Thirty-one years ago the Head of the Pediatrics Department at St. Peter’s recommended a pediatrician in Clifton Park to take care of my new-born daughter. She was the best, he said, and he was sure I would like her. I did. My daughter did and so did her little brother. So much so that they both balked when they turned 18 and had to find a “grown-up” doctor.
On Friday morning, shopping done and looking for a short-cut to the check-out counter, I turned down the frozen food aisle at Price Chopper. Usually oblivious in the market, for some reason I glanced up and down the aisle. That is when I saw her. A small African-American woman with thinning grey hair and practical shoes, thick glasses and a wide gentle smile. Dr. Glasgow.
“Dr. Glasgow? Hello, I’m Deborah Sabin.” I called out to her as I approached and offered my hand. She clasped my warm hand in her two, smaller, cool hands.
“Oh my, yes, how are you? And how are your children? A girl and a boy, yes?”
“Yes, Leah and Benjamin. They’re fine. They are doing really well.”
She smiled. “Yes, I remember them. And you. What are they up to?”
I related the recent developments in their lives, telling her that Leah was completing her internship in Clinical Psychology by working with traumatized adolescent girls at a facility in Massachusetts, before she came home to finish the revisions to her doctoral dissertation.
“Oh, I can see how she would be wonderful with girls that age. And a psychologist? Wonderful!”
Ben, I told her, had graduated with a Bachelor’s degree in Political Science but had no desire to attend law school. She chuckled at that, as if she had always known he would not want to be a lawyer, despite his parents’ profession. He had joined AmeriCorps to work in rural New Hampshire as a domestic violence liaison. I related to her, he had then departed for Seattle on a fellowship with President Obama’s re-election campaign. Upon completion of the assignment, he decided to stay in Seattle and was now in client services with an online insurance consulting and referral firm. And he had a girlfriend.
“Oh, that is wonderful. Good for him. And how are you?”
“I’m retired, doing some arbitrations, teaching Sunday school and writing romance novels and essays about Mitch.”
A shadow passed over her face as I said Mitch’s name.
“Yes, I remember as though it was yesterday.”

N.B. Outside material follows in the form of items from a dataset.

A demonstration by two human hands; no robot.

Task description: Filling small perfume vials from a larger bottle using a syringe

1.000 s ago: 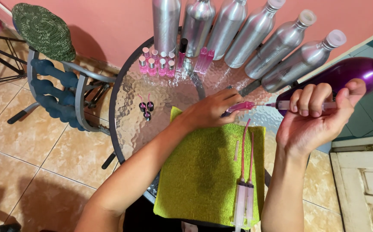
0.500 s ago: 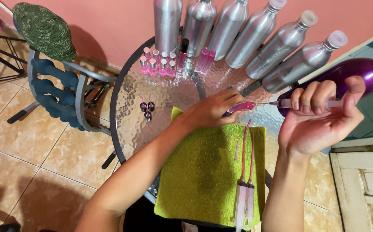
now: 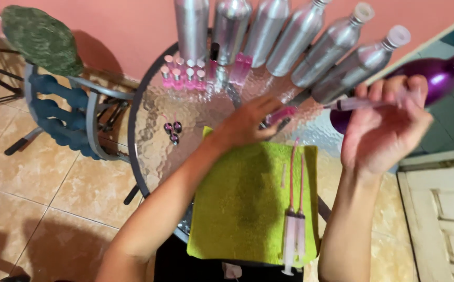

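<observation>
lying on the green towel (image 3: 242, 209) at the round glass table's (image 3: 154, 141) near edge two syringes (image 3: 293, 235), left hand (image 3: 248, 125) pinching a small pink vial (image 3: 281, 115) mid-table, right hand (image 3: 381, 133) raised, fingers curled around a syringe (image 3: 355, 103), silver bottles (image 3: 289, 36) along the far edge

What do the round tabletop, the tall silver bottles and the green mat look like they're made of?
Tabletop: looks like textured clear glass, since floor and frame show through its rippled surface. Silver bottles: probably brushed aluminium, with matte grey sheen and soft highlights. Green mat: a fuzzy cloth, likely microfibre or terry, with visible nap.
</observation>
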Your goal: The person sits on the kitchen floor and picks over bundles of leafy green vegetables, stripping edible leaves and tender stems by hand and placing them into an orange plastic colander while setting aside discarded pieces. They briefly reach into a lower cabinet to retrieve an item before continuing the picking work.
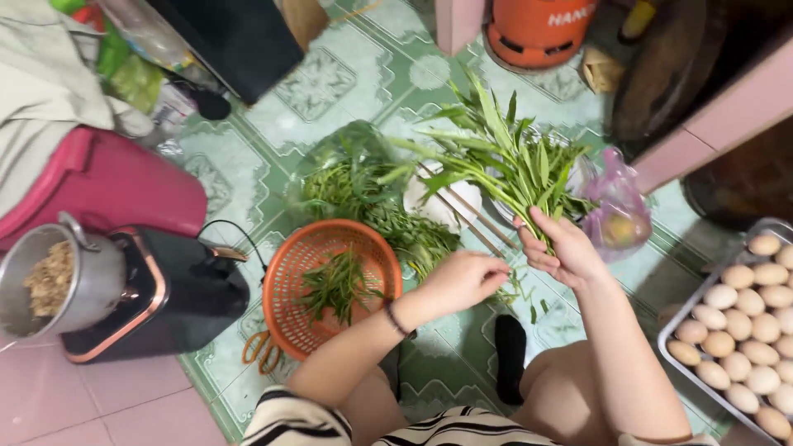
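Gripping a leafy green bunch by its stems, the right hand holds it up over the tiled floor, while the left hand is curled shut, pinching at the stem ends just beside it. Left of the hands sits an orange basket with picked greens, more greens in a clear bag behind it, and a tray of eggs off to the right.

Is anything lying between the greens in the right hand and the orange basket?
Only the left hand lies between the greens, held by the right hand, and the basket; nothing else visible.
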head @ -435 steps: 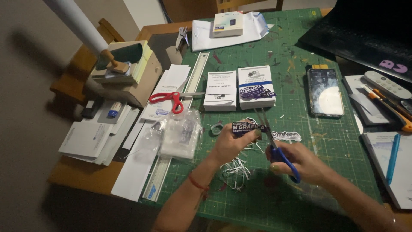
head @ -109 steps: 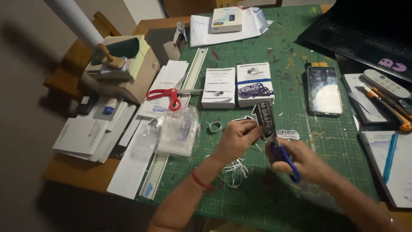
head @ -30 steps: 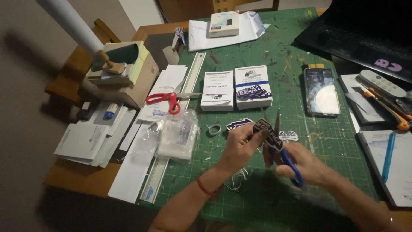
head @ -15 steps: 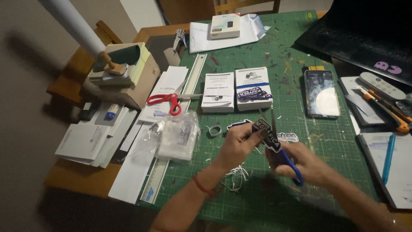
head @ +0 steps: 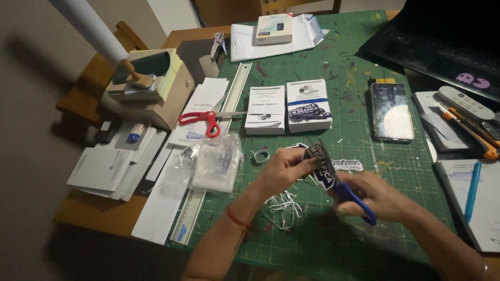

We stood under the fluorescent lights, in the chill air of the ice cream aisle, looking into each other’s eyes, lost in a moment of shared grief.
“He was the best father I ever met.” She told me the words, just as she had said them to me on a hot August day in 1988. I could see her trudging up my driveway in the middle of the afternoon to pay a shiva call. We sat together in the family room and she related just how marvelous he was with our children. It was not right that such a good man was gone and that my children had lost their daddy. She patted my hand then and told me that if there was anything she could do to help me, she would.
And she did. For the next 15 years, until my daughter was in college and my son turned 18, she was there whenever I needed her. Through asthma and broken bones. Through camp, sports and college physicals. Through growing pains and adolescence, she was there. Appointments were given when I needed them, prescription refills called in to save me time, special weekend visits to fit my schedule and my children’s needs, she and her associates were there. Firm yet kind, practical and professional; she helped me raise my children, both as a new mom and a new widow.
“You know, there were some days when I did not think they would be fine, but you helped me through.” I took her hands in mine over a cart brimming with chicken and yogurt and lettuce. “My children are fine and I could not have done it without you. Thank you, thank you so much.”
“You are a good mother. You did a good job. They were always special. I’ve thought about them over the years, wondered how they were and wished them well. You did it.”
“I did it with your help. They say it takes a village and it does. You were there for us and I don’t think I ever thanked you properly. So, thank you.”
We both had tears in our eyes when I hugged her. She has doctored thousands of children in the over 40 years she has been practicing. Yet, she had remembered mine and spared a thought for them while tending the infants and toddlers and teenagers that had followed them through the doors of her office.
We made our good-byes with heartfelt good wishes for the future. As I turned from her, I felt a lightness in my step and in my heart. As I often did when leaving her office, a worry about my children left in her capable hands, trusting her assurance that “I will see to it, actually. It will be fine.”